Dans Le militaire, il y a une certaine urgence de faire du cinéma. Alors que là, on est confronté à un sujet plus posé, plus travaillé, plus réfléchi. Est-ce que ça pourrait vouloir dire que tu as changé ton rapport au cinéma?
Je fais un film tous les trois ans. C’est long trois ans dans une existence d’artiste qui réfléchit sur son travail. Moi, c’est parce que je note un changement en moi que je ressens le besoin de faire un film. Si je n’avais pas fait Le miliaire, je n’aurais pas pu faire Après coup. J’avais besoin d’exorciser des démons. Avec Igor Rizzi, j’avais une énorme puissance poétique à l’intérieur de moi. Je venais de France à ce moment-là et j’étais dans la transition de l’immigration. Il y avait un vague à l’âme à l’intérieur de moi. J’ai sorti ça et ça a donné Igor Rizzi. Après, j’ai fait deux films plus sombres pour me débarrasser du côté noir qui est en moi. Avec Le militaire j’ai été très loin avec ça. Après coup fait preuve d’une sérénité, car je l’ai abordé sans cette noirceur, mais avec une immense envie de faire pour la première fois de ma vie un film humaniste. J’ai envie de tendre la main au public et de dire « regardez, j’ai fait un film qui va vous faire du bien. » Parce que j’en suis capable aujourd’hui. Ce film m’a apporté une sérénité que je n’avais pas.
Parle-moi un peu de tes comédiens…
J’ai écrit ce film parce que je savais que c’est Laurent qui allait le faire et j’ai été très loin parce que j’étais convaincu qu’il en serait capable. Il a aussi à sa manière participé à l’écriture en faisant un travail d’intégration du texte en l’adaptant à ses propres mots. C’est la même chose avec Laurence Dauphinais qui est impeccable. Elle tient sa place d’une façon extraordinaire. Je savais aussi que dans la personnalité de Mohsen, il y avait la possibilité d’incarner ce personnage de psy. Il a beaucoup de texte. Ensuite il y a ma fille. C’est elle qui m’a demandé de faire un film ensemble. Ce n’était pas une phrase anodine. Je sais qu’elle a ça en elle. Elle a appris son texte par cœur, mais je ne l’ai jamais fait répéter pour ne rien abimer. C’est comme un coquelicot. Il faut le prendre dans le champ au dernier moment. Et j’ai fait confiance à l’expérience de tournage. Je me suis dit que tout allait se passer avec Laurent, en situation, dans le décor. Je ne lui ai pas mis la pression.

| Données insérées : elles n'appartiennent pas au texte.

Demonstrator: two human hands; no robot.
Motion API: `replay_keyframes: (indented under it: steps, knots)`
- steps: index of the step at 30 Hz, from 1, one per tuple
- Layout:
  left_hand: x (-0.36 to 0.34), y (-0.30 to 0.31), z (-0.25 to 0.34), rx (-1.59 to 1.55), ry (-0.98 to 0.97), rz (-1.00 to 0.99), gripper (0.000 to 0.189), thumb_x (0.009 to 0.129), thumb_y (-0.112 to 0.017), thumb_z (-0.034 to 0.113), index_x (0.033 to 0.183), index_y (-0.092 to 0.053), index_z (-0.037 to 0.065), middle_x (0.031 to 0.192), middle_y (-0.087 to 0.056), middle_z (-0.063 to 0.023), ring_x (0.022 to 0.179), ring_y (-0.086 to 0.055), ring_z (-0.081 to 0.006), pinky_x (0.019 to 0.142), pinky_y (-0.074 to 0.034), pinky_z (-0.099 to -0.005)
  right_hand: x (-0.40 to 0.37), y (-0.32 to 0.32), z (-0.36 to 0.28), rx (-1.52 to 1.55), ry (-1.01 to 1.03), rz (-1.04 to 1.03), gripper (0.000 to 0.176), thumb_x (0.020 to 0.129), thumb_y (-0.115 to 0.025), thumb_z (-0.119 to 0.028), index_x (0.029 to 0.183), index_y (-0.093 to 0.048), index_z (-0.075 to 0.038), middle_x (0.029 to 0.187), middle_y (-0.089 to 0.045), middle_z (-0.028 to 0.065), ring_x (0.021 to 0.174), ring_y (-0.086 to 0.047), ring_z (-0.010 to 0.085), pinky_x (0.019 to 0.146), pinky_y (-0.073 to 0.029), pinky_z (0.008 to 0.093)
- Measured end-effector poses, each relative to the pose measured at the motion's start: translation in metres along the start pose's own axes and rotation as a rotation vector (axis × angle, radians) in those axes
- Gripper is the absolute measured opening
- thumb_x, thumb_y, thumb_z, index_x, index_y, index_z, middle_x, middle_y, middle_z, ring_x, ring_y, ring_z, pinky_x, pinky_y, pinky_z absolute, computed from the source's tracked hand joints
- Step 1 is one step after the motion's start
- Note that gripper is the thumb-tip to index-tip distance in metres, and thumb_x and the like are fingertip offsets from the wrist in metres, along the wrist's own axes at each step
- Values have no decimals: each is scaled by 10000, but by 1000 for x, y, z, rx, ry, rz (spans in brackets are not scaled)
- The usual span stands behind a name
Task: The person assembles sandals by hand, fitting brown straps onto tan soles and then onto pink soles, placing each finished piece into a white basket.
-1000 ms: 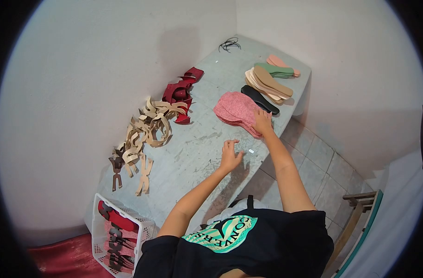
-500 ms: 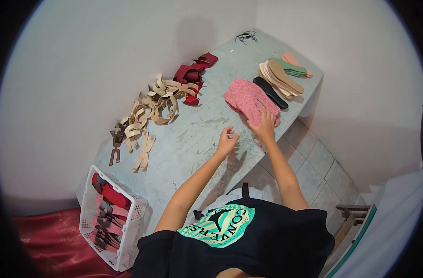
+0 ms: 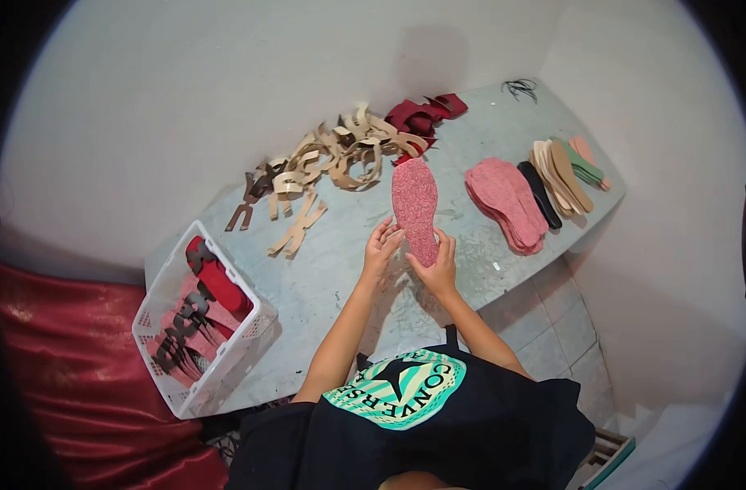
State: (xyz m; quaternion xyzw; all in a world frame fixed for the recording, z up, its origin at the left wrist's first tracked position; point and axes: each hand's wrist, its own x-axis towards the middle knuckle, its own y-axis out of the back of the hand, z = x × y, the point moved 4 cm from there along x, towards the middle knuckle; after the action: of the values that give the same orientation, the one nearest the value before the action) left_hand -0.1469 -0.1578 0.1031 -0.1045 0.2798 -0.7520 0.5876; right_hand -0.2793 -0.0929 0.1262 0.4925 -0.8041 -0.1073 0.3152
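Note:
My right hand point(image 3: 435, 265) grips the heel end of a pink speckled sole point(image 3: 415, 204), raised over the table with its broad end pointing away from me. Just left of that sole is my left hand point(image 3: 382, 250), its fingers apart and bent, with the fingertips close to the sole's edge; whether they touch it I cannot tell. To the right lies a stack of pink soles point(image 3: 508, 204). Black soles point(image 3: 539, 194) rest against the stack's right side.
Beige and cream soles point(image 3: 562, 175) and green ones point(image 3: 581, 163) lie further right. Tan straps point(image 3: 299, 224) and dark red straps point(image 3: 418, 118) are heaped along the wall. A white basket point(image 3: 263, 314) with strapped soles stands at the left. Black cords point(image 3: 520, 90) lie at the far corner.
My right hand has left the pink stack and moved left with one sole. My left hand is now beside that sole. The camera view has shifted left.

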Motion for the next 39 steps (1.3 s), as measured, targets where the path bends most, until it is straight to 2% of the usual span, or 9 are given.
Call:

As-tu eu des retours sur ton film?
Le film soulève l’enthousiasme et remporte l’adhésion. Il a été sélectionné en Angleterre dans un festival à Eastbourne, en compétition. Il passera en novembre. Le FNC est un tremplin extraordinaire et je les remercie énormément… Ça me touche beaucoup. Ce qui m’intéresse avant tout c’est que chacun de mes films puissent se répondre les uns les autres. Et j’essaye de faire comprendre que chacun d’eux composent quelque chose qui a une certaine unité. Si ce que je fais puisse aboutir à une petite œuvre. Mais pour celui-là, je vais me battre, parce que je sais qu’il peut trouver son public.